PROVIDED ENTRIES:
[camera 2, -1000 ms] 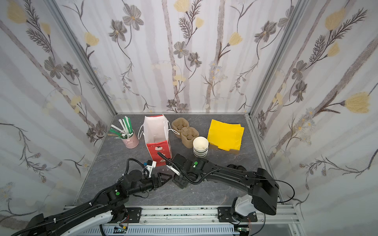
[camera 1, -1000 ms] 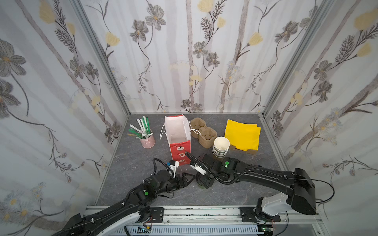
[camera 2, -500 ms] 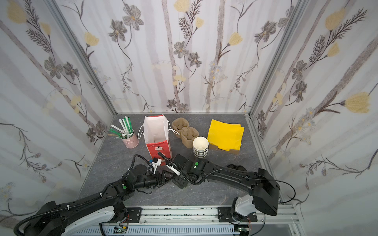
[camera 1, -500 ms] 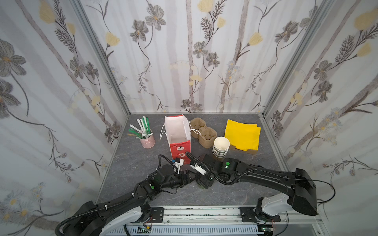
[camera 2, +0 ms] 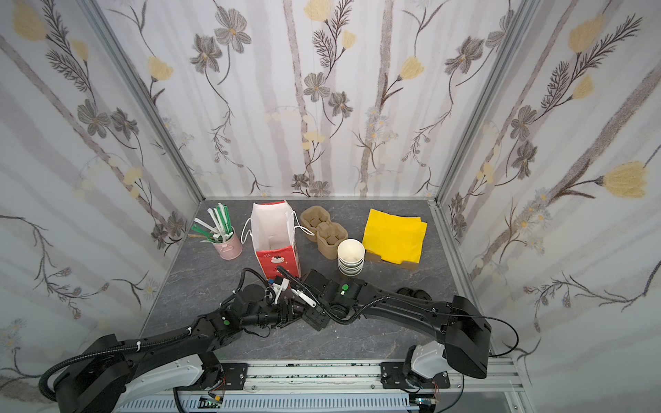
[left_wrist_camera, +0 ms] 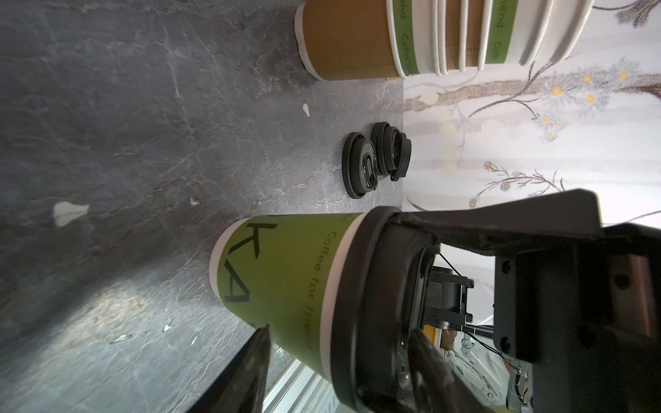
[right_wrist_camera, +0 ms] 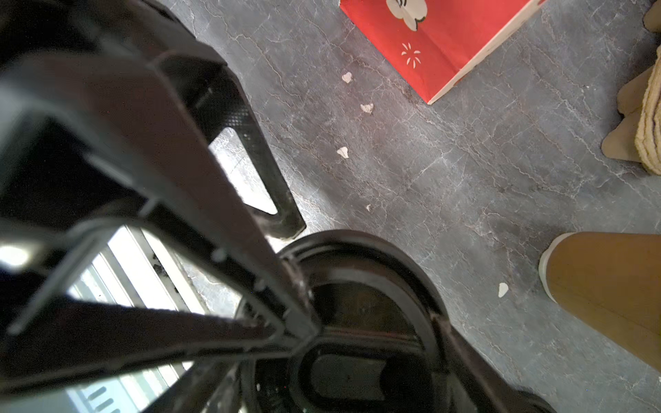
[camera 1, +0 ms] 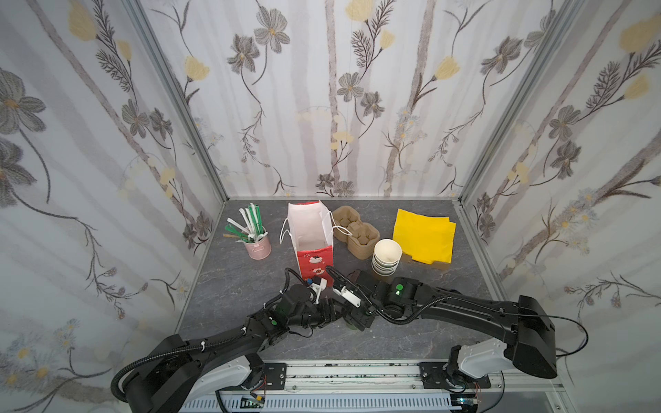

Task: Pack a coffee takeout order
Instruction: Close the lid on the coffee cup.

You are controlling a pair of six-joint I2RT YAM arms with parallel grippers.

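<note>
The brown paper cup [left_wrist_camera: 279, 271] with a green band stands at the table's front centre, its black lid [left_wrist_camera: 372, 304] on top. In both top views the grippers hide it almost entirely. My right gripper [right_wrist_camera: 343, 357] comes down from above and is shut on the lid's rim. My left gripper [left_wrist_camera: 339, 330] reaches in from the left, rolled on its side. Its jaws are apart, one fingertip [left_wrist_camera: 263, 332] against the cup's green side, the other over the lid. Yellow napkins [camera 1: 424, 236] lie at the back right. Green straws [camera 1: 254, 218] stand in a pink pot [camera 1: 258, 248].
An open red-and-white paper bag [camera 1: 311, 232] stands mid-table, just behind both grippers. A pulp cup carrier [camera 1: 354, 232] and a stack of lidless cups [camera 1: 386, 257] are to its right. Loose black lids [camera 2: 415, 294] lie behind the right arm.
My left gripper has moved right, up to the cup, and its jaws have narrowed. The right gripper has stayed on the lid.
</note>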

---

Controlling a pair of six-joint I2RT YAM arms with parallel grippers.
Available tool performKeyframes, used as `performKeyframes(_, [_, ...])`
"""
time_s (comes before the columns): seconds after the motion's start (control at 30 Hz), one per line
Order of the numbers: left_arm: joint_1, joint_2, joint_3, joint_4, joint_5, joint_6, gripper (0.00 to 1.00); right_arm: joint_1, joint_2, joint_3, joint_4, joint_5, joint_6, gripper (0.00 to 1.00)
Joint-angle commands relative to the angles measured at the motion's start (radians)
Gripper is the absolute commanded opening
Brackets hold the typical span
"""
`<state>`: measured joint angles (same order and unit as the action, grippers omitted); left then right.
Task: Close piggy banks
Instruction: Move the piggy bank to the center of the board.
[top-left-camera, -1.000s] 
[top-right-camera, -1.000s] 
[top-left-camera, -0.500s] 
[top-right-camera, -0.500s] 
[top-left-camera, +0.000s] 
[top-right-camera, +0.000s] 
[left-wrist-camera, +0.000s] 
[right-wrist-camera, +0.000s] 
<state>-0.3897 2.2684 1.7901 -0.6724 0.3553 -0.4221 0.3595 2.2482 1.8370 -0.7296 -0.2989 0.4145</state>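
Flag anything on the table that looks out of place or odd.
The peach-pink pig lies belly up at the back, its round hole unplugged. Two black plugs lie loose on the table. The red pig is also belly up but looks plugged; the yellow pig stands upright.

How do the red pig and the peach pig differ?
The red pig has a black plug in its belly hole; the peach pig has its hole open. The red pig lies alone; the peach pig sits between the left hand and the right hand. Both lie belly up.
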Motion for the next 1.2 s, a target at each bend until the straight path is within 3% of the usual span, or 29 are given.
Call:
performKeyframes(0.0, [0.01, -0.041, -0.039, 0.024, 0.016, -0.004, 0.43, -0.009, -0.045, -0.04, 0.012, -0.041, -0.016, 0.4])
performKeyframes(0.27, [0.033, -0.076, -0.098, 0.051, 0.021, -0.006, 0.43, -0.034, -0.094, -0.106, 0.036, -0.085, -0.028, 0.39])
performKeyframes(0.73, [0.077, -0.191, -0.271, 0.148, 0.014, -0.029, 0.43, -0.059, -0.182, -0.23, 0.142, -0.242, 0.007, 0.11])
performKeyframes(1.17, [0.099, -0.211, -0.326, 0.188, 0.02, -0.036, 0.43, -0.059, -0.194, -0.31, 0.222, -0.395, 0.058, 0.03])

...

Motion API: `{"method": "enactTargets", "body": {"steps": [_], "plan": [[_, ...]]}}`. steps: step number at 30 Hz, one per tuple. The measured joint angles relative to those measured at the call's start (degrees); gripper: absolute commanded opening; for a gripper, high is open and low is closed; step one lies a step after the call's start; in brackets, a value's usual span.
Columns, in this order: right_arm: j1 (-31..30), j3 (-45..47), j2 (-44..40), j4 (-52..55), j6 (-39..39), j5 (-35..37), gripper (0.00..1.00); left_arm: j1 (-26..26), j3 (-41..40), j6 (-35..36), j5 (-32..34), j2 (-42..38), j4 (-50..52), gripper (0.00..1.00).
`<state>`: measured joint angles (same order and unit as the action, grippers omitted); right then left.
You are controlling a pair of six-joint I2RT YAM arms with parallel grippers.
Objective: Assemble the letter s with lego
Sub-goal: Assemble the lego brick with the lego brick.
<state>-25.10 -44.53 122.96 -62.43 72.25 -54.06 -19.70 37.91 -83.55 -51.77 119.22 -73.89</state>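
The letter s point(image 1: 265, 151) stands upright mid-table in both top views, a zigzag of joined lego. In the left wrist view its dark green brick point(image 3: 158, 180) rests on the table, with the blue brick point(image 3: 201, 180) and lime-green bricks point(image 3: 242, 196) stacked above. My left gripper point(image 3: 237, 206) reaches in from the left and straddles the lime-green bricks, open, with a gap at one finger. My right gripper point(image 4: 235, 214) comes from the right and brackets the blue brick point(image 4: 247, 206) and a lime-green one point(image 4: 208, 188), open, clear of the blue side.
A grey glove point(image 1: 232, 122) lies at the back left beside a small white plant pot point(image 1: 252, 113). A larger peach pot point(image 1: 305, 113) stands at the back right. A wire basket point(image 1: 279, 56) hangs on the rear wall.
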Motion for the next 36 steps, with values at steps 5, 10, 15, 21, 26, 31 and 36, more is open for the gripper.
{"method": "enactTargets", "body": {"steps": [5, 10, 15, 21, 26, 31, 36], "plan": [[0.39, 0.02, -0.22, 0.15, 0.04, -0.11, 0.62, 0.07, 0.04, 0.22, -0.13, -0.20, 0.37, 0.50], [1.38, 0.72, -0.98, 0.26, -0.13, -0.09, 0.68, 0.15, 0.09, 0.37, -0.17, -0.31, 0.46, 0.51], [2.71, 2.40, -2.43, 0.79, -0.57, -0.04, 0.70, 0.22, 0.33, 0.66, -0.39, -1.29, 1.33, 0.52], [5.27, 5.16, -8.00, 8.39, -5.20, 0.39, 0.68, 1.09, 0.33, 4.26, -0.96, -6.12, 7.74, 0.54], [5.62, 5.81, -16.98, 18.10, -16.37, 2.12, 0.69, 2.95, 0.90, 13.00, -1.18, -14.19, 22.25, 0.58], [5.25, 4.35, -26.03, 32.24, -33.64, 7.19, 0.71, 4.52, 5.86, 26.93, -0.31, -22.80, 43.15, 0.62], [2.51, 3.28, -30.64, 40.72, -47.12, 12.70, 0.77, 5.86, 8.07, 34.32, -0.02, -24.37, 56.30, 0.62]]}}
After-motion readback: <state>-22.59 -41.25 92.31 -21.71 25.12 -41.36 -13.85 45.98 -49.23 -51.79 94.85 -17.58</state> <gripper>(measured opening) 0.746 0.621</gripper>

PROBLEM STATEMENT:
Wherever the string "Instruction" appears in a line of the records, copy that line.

TASK ANSWER:
Instruction: Close the lid on the coffee cup.
Instruction: Move the piggy bank to the center of the board.

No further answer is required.